I get they don’t have great fund selection, that’s a side effect of being small and herded into fee generating plan by the servicer. (that has it’s own concerns)[/quote]
In the bay area, some companies did this as one of many ways to discourage you from leaving within one year, similar to sign on bonus fine print that stated you had to return the bonus if you left within a year. I guess there is also an administrativr pita of dealing with plans when the employee doesnt stay that long
September 14, 2016 at 2:06 PM #801264MyriadParticipant[quote=flu]
I would contribute to a Roth IRA via backdoor if I could. Unfortunately, I made the mistake of rolling out one of my previous employer’s 401k into a rollover IRA. So I can’t do a backdoor Roth IRA without paying taxes for the conversion. But my then again, my current and previous employer both offered a traditional 401k and a Roth 401k account.[/quote]Thanks for writing out in more detail what I was trying to say in shorthand.
You’re right about the pro-rata rule. If you don’t have that issue, then a nondeductible IRA is similar to an After-Tax 401K. as donated by this post.IRS Notice 2014-54 Acquiesces On Splitting After-Tax 401(k) Contributions For Roth Conversion
I’m currently doing the after-tax 401k since I’ve maxed mine out. I debating on switching to the nondeductible IRA, since I suspect the Back-door IRA strategy will be closed in the next administration.
September 14, 2016 at 6:33 PM #801266svelteParticipantThanks for the thoughts all.
I’m not thrilled by the almost 1.5 year wait, obviously, but the benefits of joining the firm way outweighed the 401K issue so I jumped. Still glad I did, just trying to offset the one negative of jumping – the 401K start period.

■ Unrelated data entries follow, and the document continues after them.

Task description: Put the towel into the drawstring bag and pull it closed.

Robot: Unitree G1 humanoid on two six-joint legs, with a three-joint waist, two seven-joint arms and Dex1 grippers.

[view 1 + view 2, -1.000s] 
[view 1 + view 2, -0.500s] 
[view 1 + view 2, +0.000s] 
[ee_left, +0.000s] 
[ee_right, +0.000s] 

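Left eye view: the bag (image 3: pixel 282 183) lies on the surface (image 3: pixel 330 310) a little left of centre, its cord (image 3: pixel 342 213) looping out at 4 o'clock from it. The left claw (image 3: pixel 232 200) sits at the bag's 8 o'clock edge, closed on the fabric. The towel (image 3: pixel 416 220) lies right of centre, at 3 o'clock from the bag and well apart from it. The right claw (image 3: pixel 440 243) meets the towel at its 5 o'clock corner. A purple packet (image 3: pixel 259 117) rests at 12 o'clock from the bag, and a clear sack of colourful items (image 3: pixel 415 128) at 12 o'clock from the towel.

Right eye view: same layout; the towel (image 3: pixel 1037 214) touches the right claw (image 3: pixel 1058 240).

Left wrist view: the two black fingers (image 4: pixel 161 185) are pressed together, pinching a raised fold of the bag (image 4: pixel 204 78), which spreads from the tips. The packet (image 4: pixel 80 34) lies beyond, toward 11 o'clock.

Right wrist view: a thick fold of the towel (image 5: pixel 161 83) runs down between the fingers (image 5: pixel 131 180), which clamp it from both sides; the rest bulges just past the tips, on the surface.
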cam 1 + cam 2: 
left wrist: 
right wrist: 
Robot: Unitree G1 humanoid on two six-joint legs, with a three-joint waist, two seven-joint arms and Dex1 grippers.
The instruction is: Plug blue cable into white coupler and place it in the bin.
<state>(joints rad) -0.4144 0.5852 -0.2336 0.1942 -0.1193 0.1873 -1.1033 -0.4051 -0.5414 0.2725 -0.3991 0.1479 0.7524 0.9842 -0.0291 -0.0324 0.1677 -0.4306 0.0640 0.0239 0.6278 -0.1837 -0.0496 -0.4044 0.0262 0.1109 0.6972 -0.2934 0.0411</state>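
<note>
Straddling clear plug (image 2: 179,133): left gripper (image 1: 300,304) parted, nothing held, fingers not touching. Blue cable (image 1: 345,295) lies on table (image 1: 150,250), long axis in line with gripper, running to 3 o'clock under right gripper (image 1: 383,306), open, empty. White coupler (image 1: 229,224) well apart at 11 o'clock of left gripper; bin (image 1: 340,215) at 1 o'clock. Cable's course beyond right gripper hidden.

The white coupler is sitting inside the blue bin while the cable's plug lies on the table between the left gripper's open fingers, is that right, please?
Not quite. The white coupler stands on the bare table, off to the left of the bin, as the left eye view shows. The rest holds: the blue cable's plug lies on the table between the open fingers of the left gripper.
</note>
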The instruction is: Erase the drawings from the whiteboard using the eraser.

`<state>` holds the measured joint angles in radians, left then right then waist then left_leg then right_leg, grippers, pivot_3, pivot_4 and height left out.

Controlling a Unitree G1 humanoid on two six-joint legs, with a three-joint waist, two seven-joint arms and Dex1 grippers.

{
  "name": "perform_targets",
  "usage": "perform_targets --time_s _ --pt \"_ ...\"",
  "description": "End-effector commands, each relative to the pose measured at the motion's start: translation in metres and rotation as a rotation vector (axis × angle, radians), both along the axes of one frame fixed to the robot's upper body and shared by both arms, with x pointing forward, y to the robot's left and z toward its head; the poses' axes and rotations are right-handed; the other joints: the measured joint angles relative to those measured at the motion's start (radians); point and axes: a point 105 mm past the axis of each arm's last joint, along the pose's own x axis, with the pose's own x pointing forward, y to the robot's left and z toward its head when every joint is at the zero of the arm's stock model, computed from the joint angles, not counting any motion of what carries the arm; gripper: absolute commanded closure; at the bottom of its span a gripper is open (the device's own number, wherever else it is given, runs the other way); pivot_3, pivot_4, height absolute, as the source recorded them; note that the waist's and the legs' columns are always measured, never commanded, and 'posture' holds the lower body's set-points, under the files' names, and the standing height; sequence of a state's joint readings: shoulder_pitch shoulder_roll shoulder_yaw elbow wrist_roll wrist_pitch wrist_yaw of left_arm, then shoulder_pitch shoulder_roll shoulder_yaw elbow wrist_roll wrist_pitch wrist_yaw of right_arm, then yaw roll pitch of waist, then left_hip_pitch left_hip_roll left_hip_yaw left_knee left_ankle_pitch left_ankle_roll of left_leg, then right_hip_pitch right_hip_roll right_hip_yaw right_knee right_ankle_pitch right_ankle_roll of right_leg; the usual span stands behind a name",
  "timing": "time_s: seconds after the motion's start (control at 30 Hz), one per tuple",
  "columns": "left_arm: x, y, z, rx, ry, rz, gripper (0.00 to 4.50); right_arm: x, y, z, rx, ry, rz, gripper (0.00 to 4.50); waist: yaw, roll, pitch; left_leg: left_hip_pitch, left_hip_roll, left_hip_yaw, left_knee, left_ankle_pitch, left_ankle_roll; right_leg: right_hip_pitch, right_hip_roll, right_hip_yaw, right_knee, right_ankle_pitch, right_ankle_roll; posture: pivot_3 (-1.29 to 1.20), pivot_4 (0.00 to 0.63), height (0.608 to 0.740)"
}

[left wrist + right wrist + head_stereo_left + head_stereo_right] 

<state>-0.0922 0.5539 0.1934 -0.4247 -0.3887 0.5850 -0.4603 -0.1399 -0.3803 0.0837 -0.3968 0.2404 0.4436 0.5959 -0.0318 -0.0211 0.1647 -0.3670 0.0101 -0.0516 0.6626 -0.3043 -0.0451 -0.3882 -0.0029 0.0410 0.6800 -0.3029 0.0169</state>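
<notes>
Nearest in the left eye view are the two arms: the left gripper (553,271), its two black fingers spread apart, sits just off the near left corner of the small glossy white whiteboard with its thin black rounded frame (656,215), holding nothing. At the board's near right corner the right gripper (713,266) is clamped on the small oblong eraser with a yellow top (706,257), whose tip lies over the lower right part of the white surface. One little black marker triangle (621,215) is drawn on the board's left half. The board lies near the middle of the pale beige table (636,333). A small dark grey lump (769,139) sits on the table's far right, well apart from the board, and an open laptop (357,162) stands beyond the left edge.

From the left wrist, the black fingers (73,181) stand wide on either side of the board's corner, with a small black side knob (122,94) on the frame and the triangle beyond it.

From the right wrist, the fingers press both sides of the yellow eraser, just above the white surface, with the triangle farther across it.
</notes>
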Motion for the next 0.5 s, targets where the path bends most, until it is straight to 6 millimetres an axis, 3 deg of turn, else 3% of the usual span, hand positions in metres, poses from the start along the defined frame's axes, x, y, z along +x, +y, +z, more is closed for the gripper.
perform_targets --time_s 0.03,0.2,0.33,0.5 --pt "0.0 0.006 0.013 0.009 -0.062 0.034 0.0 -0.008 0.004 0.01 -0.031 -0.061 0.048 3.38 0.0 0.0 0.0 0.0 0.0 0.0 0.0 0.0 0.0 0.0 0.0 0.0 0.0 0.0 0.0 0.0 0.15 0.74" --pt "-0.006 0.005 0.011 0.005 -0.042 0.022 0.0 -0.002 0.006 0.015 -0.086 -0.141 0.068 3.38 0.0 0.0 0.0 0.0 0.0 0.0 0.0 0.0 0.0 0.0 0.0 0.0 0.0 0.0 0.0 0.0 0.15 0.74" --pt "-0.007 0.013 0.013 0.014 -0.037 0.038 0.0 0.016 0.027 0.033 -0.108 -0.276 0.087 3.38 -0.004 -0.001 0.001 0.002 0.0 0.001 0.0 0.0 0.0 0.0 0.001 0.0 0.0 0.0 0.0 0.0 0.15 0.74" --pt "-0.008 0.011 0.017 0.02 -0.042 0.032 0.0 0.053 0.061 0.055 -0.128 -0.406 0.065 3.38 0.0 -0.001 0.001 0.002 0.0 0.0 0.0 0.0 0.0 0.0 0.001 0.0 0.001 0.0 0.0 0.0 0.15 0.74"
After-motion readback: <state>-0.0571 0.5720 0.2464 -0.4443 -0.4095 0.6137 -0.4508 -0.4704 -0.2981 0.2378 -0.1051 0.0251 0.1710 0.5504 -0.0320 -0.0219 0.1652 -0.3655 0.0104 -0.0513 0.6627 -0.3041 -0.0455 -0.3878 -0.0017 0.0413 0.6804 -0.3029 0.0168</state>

Their policy is that a new employee is not eligible to join until their 1 year anniv, then they have to wait until the next enrollment period which is every 6 month. Since I started in Aug, I’m not at one year until Aug 2017 and next open enrollment is Jan 2018. Ouch. One good part is that I cashed out a good chunk o change at the old place and they took a boatload out for 401K, so it really feels more like a year of donations missed, not a year and a half.
Can’t for the life of me understand what good that wait does the new company, as I’d be putting in MY money not theirs. Waiting a year to start their match I can see, but waiting on my part? Makes no sense.
My wife is an accountant and says she sees a lot of companies with that rule, though many are shortening it now.
Flu, thanks for the back door explanation. Probably way more work and risk than I want to put in – after all, the max I could put into an IRA is just a fraction of what I’d put into a 401K in 2017…think I’ll consider your other suggestion of putting part towards mortgage and a part under the mattress. I’ll run the numbers of how much I’d have to throw at the mortgage to have it paid off when I’m 67, that might steer me towards the right split.
I also should check to see what fund choices they offer – hopefully it isn’t crappy! That might influence my decision on how long I stay.
Again, thanks all. It never ceases to amaze me the weird positions I find myself in.